TO DO: Work through the entries below and report how many lines include "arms". The number alone is the answer.

PROVIDED MATERIAL:
* * * *
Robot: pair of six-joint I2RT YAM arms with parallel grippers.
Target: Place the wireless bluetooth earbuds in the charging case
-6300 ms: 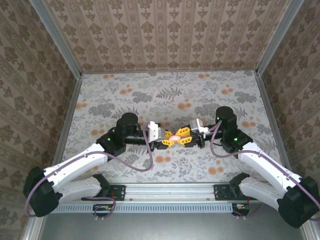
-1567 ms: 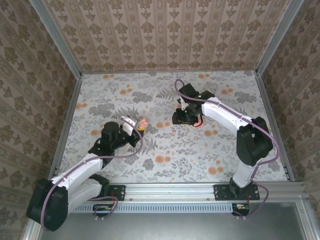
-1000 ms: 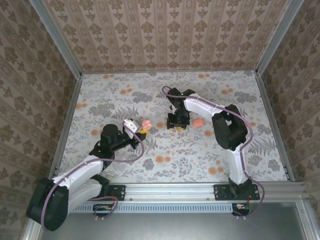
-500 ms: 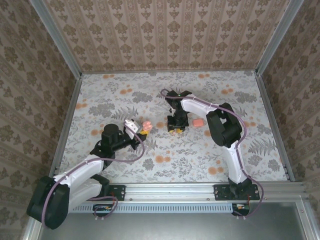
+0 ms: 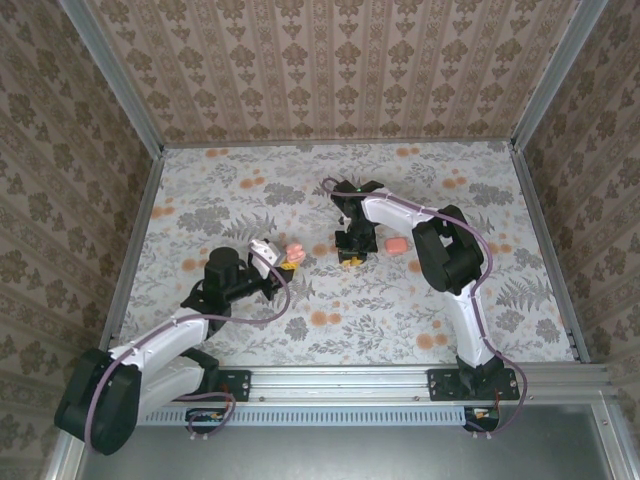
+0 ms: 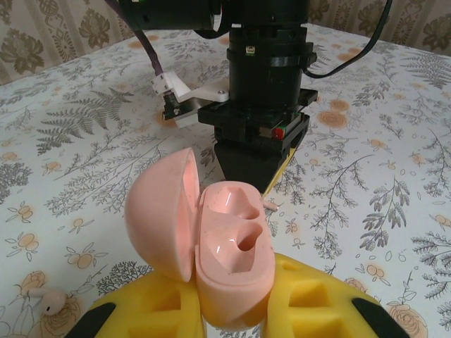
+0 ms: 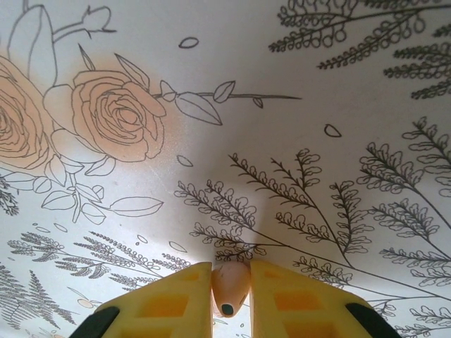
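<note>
The salmon-pink charging case (image 6: pixel 229 253) stands between the yellow fingers of my left gripper (image 6: pixel 236 303), which is shut on its base. Its lid hangs open to the left and both sockets are empty. From above, the case (image 5: pixel 294 249) sits left of centre in my left gripper (image 5: pixel 283 258). My right gripper (image 7: pixel 231 282) points straight down at the cloth, shut on one pink earbud (image 7: pixel 230 283). That gripper (image 5: pixel 350 257) is just right of the case. A second earbud (image 6: pixel 53 301) lies loose on the cloth beside the case.
The floral tablecloth (image 5: pixel 250 190) carries flat orange printed flowers (image 7: pixel 116 113). A salmon patch (image 5: pixel 396 245) lies right of the right gripper; I cannot tell what it is. Patterned walls and metal rails (image 5: pixel 140 260) enclose the table.
Since 1.6 s ago, the right gripper has moved left and down to the cloth near the centre, and it has stayed there for the last half second. The left gripper has barely moved with the open case.
</note>
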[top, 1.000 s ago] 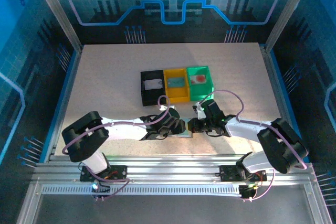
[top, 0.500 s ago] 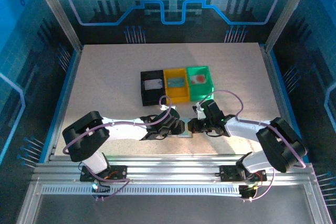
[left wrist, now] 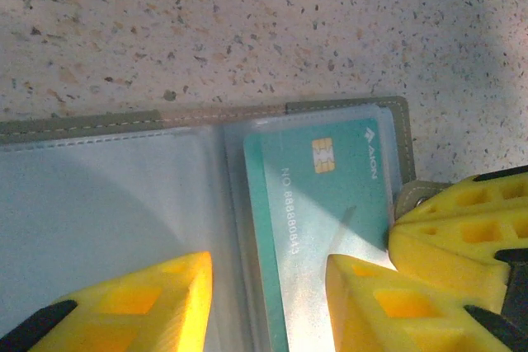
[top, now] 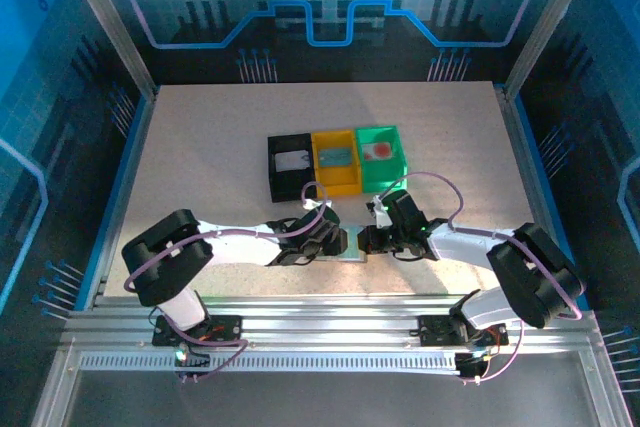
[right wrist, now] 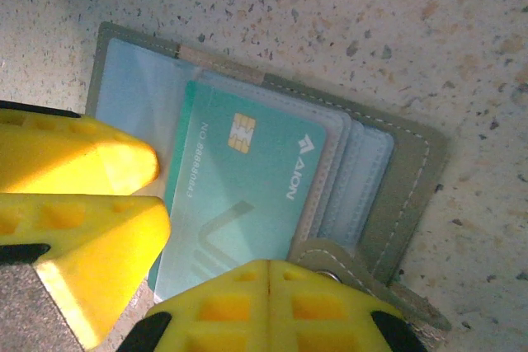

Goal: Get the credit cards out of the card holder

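Counting: one desk (top: 200, 147); three bins: black bin (top: 272, 182), yellow bin (top: 338, 185), green bin (top: 385, 179), one loose card (top: 290, 160) in each. One grey stitched card holder (right wrist: 396, 195) lies open at the desk's near edge. One teal card (right wrist: 247, 204) sits in its clear pocket: "AION", "NO 8888…". Left claw (left wrist: 266, 286) is spread, pressing on it; right claw (right wrist: 268, 286) is closed, beside the clasp tab.

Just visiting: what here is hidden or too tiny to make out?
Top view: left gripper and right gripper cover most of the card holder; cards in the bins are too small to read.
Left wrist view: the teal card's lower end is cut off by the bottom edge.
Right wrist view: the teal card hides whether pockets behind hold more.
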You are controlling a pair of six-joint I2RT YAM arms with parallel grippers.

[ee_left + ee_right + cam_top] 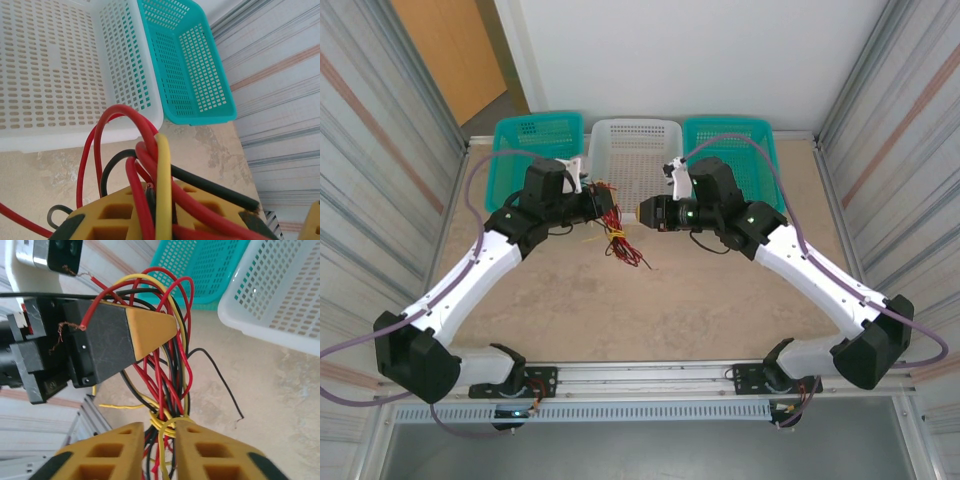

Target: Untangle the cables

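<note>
Over the tabletop [650, 300], the left tool [155, 210] clamps the cables [618, 240] in a bunch, and the right tool [160, 440] pinches their lower strands. They look light, limp and springy, likely best held singly near a free end.

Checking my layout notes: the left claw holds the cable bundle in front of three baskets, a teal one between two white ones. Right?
No: the top external view shows the white basket between the left teal basket and the right teal basket. The left claw does hold the cable bundle in front of them.
</note>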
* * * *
RESULT FOR THIS EXERCISE: 2